Afin de réduire les coûts administratifs et d’éviter certains abus, les États allemands remplaceront les allocations de demandeurs d’asile versées en espèces par des cartes prépayées. Mais cette mesure n’est pas adoptée uniformément par tous les Länder et n’est pas sans critiques et avertissements de discrimination.
Suite à la décision prise en novembre dernier par 14 des 16 États allemands, des modèles de cartes de paiement sont introduits ce mois-ci à Hambourg pour remplacer les versements d’allocations versées aux demandeurs d’asile en espèce. Cette initiative prévoit un lancement à l’échelle nationale cet été, s’alignant sur les mécanismes de cartes de paiement déjà en place dans d’autres pays européens tels que la France.Diminuer les files d’attente
Les avantages envisagés du système de cartes de paiement sont notamment de soulager les municipalités allemandes des coûts administratifs et de réduire les files d’attente pour pouvoir recevoir l’allocation. Le Premier ministre Olaf Scholz a justifié la mesure pour « réduire les charges administratives » et « combattre la criminalité inhumaine liée à la contrebande ».
Les États fédéraux allemands ont convenu des normes communes pour la carte afin de standardiser la pratique des paiements des allocations. La carte utilisera un système prépayé et sans connexion à un compte externe. Chaque État décidera ensuite de fonctionnalités individuelles, telles que le montant versé ou de la possibilité de retrait des espèces avec la carte.

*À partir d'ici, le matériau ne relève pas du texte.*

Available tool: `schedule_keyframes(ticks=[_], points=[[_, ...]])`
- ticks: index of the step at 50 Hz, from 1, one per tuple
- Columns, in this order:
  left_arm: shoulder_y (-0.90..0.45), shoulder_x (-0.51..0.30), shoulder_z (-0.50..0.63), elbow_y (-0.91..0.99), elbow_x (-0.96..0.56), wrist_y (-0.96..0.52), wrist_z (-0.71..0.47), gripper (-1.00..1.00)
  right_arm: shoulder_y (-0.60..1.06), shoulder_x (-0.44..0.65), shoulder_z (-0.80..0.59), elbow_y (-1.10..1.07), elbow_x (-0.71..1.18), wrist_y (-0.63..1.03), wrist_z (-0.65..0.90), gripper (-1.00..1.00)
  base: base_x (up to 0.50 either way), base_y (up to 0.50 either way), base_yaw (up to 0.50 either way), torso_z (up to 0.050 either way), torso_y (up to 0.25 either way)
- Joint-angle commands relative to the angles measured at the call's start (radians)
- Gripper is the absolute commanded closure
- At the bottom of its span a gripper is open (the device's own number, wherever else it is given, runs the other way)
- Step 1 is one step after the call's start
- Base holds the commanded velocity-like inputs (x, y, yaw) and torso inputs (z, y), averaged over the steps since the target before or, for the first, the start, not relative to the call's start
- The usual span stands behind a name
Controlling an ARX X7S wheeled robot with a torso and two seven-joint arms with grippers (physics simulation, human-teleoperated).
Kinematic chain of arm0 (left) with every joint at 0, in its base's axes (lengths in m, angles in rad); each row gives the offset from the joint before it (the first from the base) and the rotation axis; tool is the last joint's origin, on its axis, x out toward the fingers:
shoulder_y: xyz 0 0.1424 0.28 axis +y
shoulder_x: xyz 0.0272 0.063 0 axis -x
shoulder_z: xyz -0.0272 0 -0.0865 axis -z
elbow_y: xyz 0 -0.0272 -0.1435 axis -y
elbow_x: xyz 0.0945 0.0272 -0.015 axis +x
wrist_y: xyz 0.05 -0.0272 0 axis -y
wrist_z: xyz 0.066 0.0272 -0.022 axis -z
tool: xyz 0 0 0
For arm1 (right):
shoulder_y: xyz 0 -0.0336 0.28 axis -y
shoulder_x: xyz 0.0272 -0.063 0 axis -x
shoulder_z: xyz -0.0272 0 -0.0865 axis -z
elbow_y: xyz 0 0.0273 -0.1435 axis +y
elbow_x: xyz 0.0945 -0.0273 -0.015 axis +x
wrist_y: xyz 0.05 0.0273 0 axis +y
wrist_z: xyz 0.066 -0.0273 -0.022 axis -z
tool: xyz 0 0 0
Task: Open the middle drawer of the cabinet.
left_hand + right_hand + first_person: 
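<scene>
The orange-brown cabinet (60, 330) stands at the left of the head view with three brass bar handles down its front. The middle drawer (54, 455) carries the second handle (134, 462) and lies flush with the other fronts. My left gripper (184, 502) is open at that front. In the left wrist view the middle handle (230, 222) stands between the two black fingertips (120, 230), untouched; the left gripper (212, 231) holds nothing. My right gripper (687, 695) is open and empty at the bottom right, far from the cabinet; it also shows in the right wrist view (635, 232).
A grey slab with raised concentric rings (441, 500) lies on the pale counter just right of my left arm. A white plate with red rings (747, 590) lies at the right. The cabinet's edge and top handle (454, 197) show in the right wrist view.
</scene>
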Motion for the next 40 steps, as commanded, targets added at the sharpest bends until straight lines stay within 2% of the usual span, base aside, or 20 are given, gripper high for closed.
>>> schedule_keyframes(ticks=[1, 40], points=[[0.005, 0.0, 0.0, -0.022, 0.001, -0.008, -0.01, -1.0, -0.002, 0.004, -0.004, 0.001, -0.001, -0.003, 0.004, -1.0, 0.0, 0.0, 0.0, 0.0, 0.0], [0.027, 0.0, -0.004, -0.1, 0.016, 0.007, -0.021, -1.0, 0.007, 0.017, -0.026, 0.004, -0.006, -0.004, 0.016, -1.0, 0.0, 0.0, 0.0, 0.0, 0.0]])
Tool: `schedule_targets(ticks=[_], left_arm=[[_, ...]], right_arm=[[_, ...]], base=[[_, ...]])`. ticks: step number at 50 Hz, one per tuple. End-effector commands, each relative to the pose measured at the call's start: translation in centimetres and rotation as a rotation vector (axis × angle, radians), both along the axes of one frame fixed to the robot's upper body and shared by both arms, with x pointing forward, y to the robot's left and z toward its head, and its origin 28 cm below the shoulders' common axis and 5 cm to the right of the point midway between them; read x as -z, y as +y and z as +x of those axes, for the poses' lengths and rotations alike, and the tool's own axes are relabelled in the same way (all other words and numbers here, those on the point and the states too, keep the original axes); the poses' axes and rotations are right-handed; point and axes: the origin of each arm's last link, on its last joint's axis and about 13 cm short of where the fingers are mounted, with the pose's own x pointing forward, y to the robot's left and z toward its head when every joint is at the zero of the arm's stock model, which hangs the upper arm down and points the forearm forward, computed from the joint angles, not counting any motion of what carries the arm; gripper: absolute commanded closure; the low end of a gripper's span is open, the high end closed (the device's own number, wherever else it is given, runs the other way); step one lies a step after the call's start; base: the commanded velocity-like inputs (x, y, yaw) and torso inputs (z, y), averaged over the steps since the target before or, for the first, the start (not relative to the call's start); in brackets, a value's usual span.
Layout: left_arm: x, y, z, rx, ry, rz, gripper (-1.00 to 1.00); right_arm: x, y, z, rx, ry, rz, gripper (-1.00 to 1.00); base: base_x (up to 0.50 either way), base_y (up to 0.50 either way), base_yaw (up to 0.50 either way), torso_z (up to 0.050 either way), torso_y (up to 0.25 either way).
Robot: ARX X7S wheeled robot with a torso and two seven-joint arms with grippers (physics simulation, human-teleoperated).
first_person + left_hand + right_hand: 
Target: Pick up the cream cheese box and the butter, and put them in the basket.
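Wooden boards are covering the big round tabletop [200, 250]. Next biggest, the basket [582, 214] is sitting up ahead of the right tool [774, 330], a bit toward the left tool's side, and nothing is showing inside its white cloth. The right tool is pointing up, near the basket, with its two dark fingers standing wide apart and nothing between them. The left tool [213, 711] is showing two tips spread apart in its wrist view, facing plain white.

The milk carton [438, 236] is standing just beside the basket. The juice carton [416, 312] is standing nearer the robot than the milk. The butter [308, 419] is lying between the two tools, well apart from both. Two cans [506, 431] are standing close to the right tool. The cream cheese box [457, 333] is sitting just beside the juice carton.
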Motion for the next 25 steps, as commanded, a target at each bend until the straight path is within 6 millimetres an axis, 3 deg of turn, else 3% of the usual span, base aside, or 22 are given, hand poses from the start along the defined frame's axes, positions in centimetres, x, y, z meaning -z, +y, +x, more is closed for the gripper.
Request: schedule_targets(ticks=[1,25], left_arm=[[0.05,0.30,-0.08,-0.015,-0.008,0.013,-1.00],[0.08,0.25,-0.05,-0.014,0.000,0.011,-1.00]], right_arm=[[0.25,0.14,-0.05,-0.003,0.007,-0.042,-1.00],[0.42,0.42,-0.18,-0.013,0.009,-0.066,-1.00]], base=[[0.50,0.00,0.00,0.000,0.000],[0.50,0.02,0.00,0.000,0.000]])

La Bavière et le Mecklembourg-Poméranie-Occidentale ont d’ailleurs choisi d’adopter leurs propres cartes de paiement. Markus Söder, ministre-président de la Bavière, a souligné sur X que le système de cartes de paiement en Bavière « arrive plus vite et est plus fort », signalant la possibilité de mettre en œuvre des mesures plus strictes que dans les autres régions.
Selon la loi sur les prestations aux demandeurs d’asile, les demandeurs d’asile en Allemagne ont légalement droit à 182 euros d’argent de poche dans les centres d’accueil, ainsi qu’à des provisions pour la nourriture et le logement. Si le réfugié est autonome, l’allocation est portée à 410 euros.
Mais l’effort requis pour une mise en œuvre réussie, et donc l’impact positif sur le processus administratif, reste incertain pour l’instant. Les municipalités risquent d’être confrontées à une surcharge de travail pour convertir environ 800 bénéficiaires existants au nouveau système de paiement par carte.
Progrès ou discrimination ?
Mais la carte, destinée exclusivement aux réfugiés en cours de demande d’asile, sera également assortie de restrictions visant à empêcher l’utilisation abusive des prestations de l’État, tels que le trafic de migrants et le transfert des allocations à des familles à l’étranger : les retraits d’argent sont limités, la carte ne peut être utilisée que dans la même région et ne peut pas être utilisée pour des paiements en ligne ou des transferts à l’étranger.
Pro Asyl, la plus grande organisation allemande de défense de l’immigration, a réagi en intentant une action en justice contre cette mesure, affirmant que les restrictions locales entravaient la liberté de circulation par les restrictions régionales et l’inclusion sociale des réfugiés.
Le système de carte a été notamment critiqué par Pro Asyl dans un communiqué de presse le décrivant comme un « instrument discriminatoire » qui empêche les demandeurs d’asile d’accéder aux allocations. Le journal allemand de centre-gauche Süddeutsche Zeitung souligne également l’augmentation potentielle de la xénophobie et d’une stigmatisation pour les porteurs de la carte.
L’augmentation du nombre de demandes d’asiles en Allemagne
Cette controverse se déroule dans un contexte de débats politiques autour de l’augmentation du nombre de demandeurs d’asile en Allemagne, pays qui, dans un contexte de pénurie de main-d’œuvre, gère près d’un tiers des demandes d’asile de l’Union européenne. En novembre 2023, l’Allemagne a enregistré plus de 37 000 demandes d’asile selon l’agence européenne pour l’asile.
Le débat sur les demandeurs d’asile en Allemagne a conduit certains à penser que les paiements en espèces attire davantage les migrants, et donc à anticiper que le passage aux paiements des allocations par carte entraînera une diminution du nombre de réfugiés arrivant dans le pays. Christian Lindner, le ministre fédéral des finances, a souligné ce point de vue en déclarant que le projet est une « étape importante » qui « réduira les incitations financières à l’entrée ».
Cependant, un document de recherche publié par Barcelona School of Economics en mars de l’année dernière a étudié les flux migratoires vers l’Union européenne et a constaté qu’il n’y avait aucune preuve suggérant que les prestations sociales en l’Allemagne était un « facteur d’attraction » pour les migrants.